Religionssoziologe Prof. Dr. Detlef Pollack, Universität Münster

Deutsche denken weit kritischer über den Islam als andere Europäer. Das ist das Ergebnis einer Studie der Westfälischen Wilhelms-Universität Münster, die heute in Berlin vorgestellt wird.

MIGAZIN

Der Exzellenzcluster „Religion und Politik“ der Westfälischen Wilhelms-Universität Münster (WWU) hat im Sommer vor der Sarrazin-Debatte eine der bislang größten Umfragen zur religiösen Vielfalt in Europa durchgeführt. Die repräsentative Studie unter Leitung des Religionssoziologen Prof.

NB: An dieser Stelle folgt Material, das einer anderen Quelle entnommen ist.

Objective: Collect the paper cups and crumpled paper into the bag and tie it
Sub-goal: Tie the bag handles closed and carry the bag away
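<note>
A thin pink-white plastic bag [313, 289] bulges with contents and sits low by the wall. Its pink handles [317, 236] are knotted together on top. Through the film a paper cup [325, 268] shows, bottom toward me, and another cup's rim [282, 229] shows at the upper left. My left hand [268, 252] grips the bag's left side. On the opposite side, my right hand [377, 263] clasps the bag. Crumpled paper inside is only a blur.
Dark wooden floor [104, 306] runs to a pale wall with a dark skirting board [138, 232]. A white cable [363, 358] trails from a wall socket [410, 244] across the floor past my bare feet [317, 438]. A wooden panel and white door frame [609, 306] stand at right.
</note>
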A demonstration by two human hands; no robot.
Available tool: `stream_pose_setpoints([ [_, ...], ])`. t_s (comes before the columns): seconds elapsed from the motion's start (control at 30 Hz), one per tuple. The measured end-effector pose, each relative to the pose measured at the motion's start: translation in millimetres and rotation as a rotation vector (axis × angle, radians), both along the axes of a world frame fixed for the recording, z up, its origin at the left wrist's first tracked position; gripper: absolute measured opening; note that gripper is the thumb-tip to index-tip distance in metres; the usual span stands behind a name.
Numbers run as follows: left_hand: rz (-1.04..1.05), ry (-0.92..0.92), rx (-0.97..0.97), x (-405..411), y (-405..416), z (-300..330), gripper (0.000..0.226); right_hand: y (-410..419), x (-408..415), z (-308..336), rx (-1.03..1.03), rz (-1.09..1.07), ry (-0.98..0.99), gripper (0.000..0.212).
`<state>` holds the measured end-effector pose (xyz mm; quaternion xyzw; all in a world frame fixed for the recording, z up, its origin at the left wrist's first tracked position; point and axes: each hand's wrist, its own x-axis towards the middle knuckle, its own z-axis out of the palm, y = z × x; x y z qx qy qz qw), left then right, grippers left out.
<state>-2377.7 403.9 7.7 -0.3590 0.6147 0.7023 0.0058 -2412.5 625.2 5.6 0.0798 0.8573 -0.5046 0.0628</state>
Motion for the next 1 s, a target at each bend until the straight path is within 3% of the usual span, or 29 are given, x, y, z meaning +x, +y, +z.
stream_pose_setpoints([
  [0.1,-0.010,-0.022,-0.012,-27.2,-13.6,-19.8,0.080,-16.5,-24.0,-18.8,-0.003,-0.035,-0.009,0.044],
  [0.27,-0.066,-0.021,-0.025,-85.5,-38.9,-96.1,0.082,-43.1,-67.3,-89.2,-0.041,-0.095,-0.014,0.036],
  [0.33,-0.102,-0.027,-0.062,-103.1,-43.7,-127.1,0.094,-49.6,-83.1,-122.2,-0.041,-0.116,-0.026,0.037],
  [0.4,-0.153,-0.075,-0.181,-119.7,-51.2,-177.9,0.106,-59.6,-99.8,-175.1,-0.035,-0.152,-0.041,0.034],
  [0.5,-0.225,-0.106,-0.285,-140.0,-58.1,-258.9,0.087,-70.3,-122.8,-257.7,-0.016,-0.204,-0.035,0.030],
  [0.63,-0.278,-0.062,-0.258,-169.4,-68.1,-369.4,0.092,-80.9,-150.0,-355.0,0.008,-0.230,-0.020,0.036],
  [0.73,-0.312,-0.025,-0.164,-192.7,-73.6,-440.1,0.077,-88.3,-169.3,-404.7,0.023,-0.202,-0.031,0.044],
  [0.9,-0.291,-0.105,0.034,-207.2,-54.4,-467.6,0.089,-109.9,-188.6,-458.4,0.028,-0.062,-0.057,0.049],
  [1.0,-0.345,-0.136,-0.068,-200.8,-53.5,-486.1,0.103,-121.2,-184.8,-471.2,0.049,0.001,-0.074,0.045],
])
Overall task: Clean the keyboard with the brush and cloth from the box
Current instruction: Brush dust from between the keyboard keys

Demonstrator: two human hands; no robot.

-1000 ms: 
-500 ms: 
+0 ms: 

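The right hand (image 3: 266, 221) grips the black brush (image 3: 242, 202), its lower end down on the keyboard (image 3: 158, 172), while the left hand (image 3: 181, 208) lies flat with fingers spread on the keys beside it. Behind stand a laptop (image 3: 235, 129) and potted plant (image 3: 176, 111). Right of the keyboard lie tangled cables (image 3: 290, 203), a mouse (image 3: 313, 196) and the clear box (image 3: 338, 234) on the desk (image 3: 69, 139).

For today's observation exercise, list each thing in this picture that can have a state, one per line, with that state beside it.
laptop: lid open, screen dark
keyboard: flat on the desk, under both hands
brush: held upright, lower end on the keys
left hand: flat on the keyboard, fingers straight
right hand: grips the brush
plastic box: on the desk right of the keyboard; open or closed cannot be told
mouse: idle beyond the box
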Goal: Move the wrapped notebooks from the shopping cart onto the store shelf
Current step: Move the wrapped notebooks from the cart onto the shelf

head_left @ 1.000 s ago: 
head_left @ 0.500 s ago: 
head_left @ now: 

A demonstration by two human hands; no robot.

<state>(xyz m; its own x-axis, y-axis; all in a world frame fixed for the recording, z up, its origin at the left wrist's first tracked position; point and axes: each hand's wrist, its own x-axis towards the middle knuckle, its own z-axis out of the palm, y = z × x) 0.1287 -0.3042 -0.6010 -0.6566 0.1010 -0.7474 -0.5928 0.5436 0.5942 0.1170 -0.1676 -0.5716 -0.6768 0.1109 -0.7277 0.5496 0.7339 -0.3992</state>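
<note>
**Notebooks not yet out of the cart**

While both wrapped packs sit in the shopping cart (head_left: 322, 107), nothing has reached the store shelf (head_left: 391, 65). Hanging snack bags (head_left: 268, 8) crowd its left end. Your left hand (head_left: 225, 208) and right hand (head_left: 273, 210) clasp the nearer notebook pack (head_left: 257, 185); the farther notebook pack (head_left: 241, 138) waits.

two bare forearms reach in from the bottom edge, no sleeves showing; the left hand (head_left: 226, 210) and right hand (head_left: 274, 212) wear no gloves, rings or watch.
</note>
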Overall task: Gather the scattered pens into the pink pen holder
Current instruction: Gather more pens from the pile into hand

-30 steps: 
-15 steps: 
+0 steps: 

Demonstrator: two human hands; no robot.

Dr. Detlef Pollack zeigt, wie die Bevölkerung in fünf europäischen Ländern auf die wachsende Zahl fremder Religionen in ihrer Umgebung reagiert, was sie vom Islam hält und welche Regeln sie sich angesichts der wachsenden Vielfalt wünscht. Die Ergebnisse präsentieren die Wissenschaftler heute in Berlin.

Deutschland Schlusslicht
Einem Vorabbericht der Wochenzeitung Zeit zufolge denken Deutsche weit kritischer über den Islam als Franzosen oder Niederländer. Weniger als fünf Prozent der Deutschen halten den Islam für tolerant. Bei den Dänen, Franzosen und Niederländern beträgt die Quote mehr als 20 Prozent.

Außerdem sehen die meisten Deutschen kaum positive Seiten des Islam. Den Bau von Moscheen befürworten im Westen weniger als 30, im Osten weniger als 20 Prozent. Die Zustimmung zu Minaretten oder zur Einführung muslimischer Feiertage ist noch geringer. Die größte Zustimmung für den Bau von Moschee gibt es in Portugal (fast 75 Prozent) gefolgt von Frankreich und den Niederlanden mit etwa 30 Prozent und Dänemark (50 Prozent).